Myth #2: The communication mission is the sole responsibility of public affairs officers/communication SMEs.
Fact: It will take the "whole village" to achieve communication success, particularly in the current environment of budget constraints, uncertainties, consolidations, and transformation. Command communication staff and subject matter experts should be equal partners in jointly shaping the communication landscape.
Communication staff is responsible for shaping, guiding, and facilitating information delivery (Tell the Army Medicine Story); advising commanders on strategic and operational communications matters; developing clear and actionable strategies to synchronize communication throughout the command; characterizing the media environment; and helping to increase health awareness.
Subject matter experts are responsible for providing message content; integrating communication factors into the military decision-making process (MDMP); identifying relevant communication venues to communicate information/messages; and helping to shape team understanding of audience perception and attitudes to improve message resonance. In reality, every MEDCOM staff member has a communication role by respectfully interacting with co-workers, patients, and visitors; communicating a positive first impression of Army Medicine; and by cascading Army Medicine messages to others. As Army Medicine continues to lead the Army toward a System for Health, communication can and should be a shared responsibility, the thread that connects people, tasks, and mission.

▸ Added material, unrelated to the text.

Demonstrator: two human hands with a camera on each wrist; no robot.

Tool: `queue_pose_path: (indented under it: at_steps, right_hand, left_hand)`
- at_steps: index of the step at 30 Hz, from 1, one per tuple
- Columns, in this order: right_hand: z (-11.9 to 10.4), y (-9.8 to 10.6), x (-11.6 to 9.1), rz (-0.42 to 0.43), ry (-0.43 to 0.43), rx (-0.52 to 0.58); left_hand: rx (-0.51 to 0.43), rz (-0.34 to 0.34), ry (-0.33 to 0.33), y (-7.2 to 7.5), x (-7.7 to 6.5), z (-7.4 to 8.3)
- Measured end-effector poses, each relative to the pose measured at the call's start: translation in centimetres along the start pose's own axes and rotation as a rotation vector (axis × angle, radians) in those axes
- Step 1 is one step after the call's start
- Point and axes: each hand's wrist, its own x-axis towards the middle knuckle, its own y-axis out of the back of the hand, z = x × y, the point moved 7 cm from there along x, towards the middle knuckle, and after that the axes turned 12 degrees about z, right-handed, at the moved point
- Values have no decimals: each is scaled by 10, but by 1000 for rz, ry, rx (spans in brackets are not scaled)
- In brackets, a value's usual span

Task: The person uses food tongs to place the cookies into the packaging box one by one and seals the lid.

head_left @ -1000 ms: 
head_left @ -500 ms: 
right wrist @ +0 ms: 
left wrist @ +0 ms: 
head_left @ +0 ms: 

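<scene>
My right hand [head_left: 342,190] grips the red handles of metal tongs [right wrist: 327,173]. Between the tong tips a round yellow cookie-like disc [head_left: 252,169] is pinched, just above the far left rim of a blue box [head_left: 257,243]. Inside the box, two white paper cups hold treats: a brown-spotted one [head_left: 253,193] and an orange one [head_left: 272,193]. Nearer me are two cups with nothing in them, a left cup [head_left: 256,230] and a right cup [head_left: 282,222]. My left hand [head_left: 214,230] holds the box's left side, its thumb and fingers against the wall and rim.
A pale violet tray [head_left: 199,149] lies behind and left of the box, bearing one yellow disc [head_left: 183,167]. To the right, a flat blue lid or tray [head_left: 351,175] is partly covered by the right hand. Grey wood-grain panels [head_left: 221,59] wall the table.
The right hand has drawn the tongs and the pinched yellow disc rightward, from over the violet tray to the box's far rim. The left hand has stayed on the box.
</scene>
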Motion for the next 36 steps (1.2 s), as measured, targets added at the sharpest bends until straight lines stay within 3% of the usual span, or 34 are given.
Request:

Myth #3: Topics and messages should be communicated as standalone items one at a time.
Fact: Certainly, all Army and Army surgeon general (TSG) priorities deserve dedicated focus and attention to ensure messaging and products are relevant and accurate. But focusing on only one project at a time results in missed opportunities to demonstrate project interconnectedness and the supporting relationships to priority missions. For example, when briefing on planned facility consolidations, consider communicating about Army Medicine initiatives that promote better health while decreasing the need for medical care (e.g., The Performance Triad, Army Wellness Centers, Patient-Centered Medical Homes).
When talking about TSG's top priorities (Combat Casualty Care, Readiness and Health of the Force, Ready and Deployable Medical Force, Health of Families and Retirees), consider explaining how Army Medicine experts are supporting the Soldier 2020 campaign to match the right Soldier to the right job (e.g., injury prevention, gender integration study). When engaging with a patient about recent test results, consider sharing Performance Triad messages about the importance of good nutrition and sleep habits, and their impact on overall health.
It's time to move MEDCOM communication processes into the 21st century to accommodate the ever-expanding and interactive nature of today's human interactions. Communicating the right message to the right audience at the right time by the right messenger through the right mechanism requires a collaborative communication approach. Strengthening the equal partnership between subject matter and communication experts will help lay the foundation for communication success, and ultimately better support execution of the Army Medicine 2020 Campaign objectives.